During the last government, led by Mario Draghi, Fratelli d’Italia was the only party not to join the government, thus placing itself in the opposition. This is often the best position to gain votes and approval amongst unsatisfied citizens and, as it has become clearly visible in the recent election, the strategy worked. The party gained support from the part of the population disappointed by a retreating left and a retreating political class: as a matter of fact, the main left-wing party, Partito Democratico (Democratic Party) has lost almost 4 million votes from 2014 , and this year’s turnout shows the population’s detachment towards politics, with a drop of 8,48% in the turnout since the last elections in 2018.
What this means for Italy’s future in concrete terms is difficult to predict.

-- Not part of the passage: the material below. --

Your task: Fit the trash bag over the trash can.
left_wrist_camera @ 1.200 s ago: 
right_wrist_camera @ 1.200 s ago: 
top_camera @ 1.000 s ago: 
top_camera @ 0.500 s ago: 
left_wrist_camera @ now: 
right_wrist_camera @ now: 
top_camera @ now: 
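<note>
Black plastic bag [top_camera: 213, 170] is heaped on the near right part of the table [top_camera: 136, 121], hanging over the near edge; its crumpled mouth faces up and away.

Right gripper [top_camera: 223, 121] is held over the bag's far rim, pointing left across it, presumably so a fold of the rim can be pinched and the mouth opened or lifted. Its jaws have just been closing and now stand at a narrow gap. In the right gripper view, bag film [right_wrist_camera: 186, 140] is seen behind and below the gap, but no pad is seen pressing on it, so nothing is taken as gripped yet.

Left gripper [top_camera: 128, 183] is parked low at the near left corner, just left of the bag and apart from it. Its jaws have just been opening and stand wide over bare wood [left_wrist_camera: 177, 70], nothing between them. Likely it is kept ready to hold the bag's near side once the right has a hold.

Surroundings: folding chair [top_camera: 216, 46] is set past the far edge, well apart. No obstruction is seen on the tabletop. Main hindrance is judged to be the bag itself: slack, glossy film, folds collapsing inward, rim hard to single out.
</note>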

To talk about the “return of fascism”, a closer look at the different interpretations of fascism is needed. If we refer to the time in Italy from 1922 to 1943 governed by Mussolini as the Duce del Fascismo (leader of fascism), which was characterised by far-right totalitarianism, and which is where the term “fascism” derived from, we are not facing the same circumstances today. Some rather relate it to the concept of post-fascism, which shares some political grounds with its historical predecessor, but is a different phenomenon, which doesn’t work against democracy but rather absorbs some issues coming from a fascist background into their own matters. In this sense, Fratelli d’Italia has more to share with similar international parties than with its historical predecessor.

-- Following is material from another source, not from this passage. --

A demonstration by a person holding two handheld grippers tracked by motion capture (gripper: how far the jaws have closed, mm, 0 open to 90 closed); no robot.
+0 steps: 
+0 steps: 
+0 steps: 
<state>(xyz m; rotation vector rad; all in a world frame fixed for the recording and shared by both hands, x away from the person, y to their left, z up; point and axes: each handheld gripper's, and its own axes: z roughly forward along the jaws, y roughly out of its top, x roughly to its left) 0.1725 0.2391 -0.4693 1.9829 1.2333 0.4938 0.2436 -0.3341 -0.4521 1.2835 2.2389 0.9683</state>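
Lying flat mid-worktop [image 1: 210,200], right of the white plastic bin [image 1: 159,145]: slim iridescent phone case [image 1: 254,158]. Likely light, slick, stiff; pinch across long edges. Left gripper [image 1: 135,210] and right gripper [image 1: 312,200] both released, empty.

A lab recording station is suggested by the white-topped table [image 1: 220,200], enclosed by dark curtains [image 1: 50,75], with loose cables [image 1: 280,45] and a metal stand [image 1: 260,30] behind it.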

In Italy, the political discussion has often focused on nationalism and sovereignty, always described as two of the main points of the party during the campaign. The slogan “Italians first” (“prima gli italiani”) was vastly used, and so was the promise to revise the National Recovery and Resilience Plan, which is part of the Next Generation EU, a 750 billion euro fund for European recovery, as well as to reassert Italy’s tech sovereignty. The party’s propaganda, using some populist mantras, insisted on the defence of national borders, speaking about how to reduce illegal migration. The protection of national borders works also on a cultural level: the safeguarding of a national identity through conservative policies.
Italy is not the only country where fascism has come back as a topic of political discussion. Concerns over the rise of far-right parties are present in different countries in Europe, from Italy to Sweden, where a government supported by the far right was recently elected, to Germany where Alternative für Deutschland (Alternative for Germany) is now the main opposition in the Bundestag.
Just like its European pendants, the new Italian government’s line on Europe is coherently nationalistic. Its goal is for Italy’s voice to be heard and to prioritise the nation’s needs instead of Europe’s. But in Italy’s case, this Euroscepticism doesn’t mean leaving the EU but rather taking advantage of it for national purposes. This begs the question of what a Europe looks like in which these nationalistic tendencies spread and win elections. If the tightening of borders and prioritisation of national affairs continues to define EU-member-states’ politics, what then becomes of the Union of Europe?